## Work order
Going from the top of the data below, give again each line through the one containing "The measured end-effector", both ends kept.

## Data excerpt
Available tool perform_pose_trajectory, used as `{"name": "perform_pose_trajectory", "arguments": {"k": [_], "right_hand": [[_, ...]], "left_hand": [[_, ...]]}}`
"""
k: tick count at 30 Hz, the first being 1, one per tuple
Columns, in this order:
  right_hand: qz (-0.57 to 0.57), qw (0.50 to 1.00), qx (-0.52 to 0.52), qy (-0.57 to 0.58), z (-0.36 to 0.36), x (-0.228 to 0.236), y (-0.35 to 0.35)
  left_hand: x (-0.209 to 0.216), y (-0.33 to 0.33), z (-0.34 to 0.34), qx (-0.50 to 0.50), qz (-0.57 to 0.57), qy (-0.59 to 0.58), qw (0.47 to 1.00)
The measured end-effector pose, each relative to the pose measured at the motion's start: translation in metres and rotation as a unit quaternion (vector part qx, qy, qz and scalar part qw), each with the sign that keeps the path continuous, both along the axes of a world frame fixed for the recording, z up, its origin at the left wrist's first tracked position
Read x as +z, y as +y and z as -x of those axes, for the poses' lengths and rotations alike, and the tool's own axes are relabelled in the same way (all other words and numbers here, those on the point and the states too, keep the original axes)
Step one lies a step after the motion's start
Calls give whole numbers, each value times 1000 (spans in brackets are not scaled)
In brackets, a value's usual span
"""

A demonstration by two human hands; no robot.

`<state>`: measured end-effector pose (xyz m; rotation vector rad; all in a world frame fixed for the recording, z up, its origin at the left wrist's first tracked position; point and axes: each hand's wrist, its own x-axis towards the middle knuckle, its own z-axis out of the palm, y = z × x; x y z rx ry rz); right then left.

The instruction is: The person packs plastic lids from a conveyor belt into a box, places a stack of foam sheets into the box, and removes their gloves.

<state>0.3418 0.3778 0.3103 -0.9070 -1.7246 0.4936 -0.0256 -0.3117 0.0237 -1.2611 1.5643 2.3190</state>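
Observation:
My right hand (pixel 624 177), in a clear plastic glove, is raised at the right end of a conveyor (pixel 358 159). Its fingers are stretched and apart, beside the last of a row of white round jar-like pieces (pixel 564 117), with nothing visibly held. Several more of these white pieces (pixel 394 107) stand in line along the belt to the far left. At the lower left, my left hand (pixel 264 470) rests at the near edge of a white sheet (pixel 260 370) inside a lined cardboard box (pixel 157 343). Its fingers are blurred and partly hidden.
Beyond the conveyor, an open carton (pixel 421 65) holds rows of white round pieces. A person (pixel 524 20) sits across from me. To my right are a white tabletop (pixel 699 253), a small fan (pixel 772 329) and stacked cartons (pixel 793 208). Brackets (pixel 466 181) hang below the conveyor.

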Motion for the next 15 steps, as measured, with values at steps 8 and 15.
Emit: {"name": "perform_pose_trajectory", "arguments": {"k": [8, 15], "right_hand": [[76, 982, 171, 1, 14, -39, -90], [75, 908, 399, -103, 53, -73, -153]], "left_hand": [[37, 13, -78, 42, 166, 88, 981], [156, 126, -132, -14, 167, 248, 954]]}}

## Reply
Available tool perform_pose_trajectory, used as `{"name": "perform_pose_trajectory", "arguments": {"k": [_], "right_hand": [[_, ...]], "left_hand": [[_, ...]]}}`
"""
k: tick count at 30 Hz, the first being 1, one per tuple
Columns, in this order:
  right_hand: qz (-0.57 to 0.57), qw (0.50 to 1.00), qx (-0.52 to 0.52), qy (-0.57 to 0.58), z (-0.36 to 0.36), x (-0.228 to 0.236), y (-0.35 to 0.35)
  left_hand: x (-0.209 to 0.216), y (-0.33 to 0.33), z (-0.34 to 0.34), qx (-0.50 to 0.50), qz (-0.57 to 0.57), qy (-0.59 to 0.58), qw (0.47 to 1.00)
The measured end-effector pose, each relative to the pose measured at the motion's start: translation in metres and rotation as a unit quaternion (vector part qx, qy, qz and scalar part qw), each with the sign that keeps the path continuous, both along the axes of a world frame fixed for the recording, z up, its origin at the left wrist's first tracked position

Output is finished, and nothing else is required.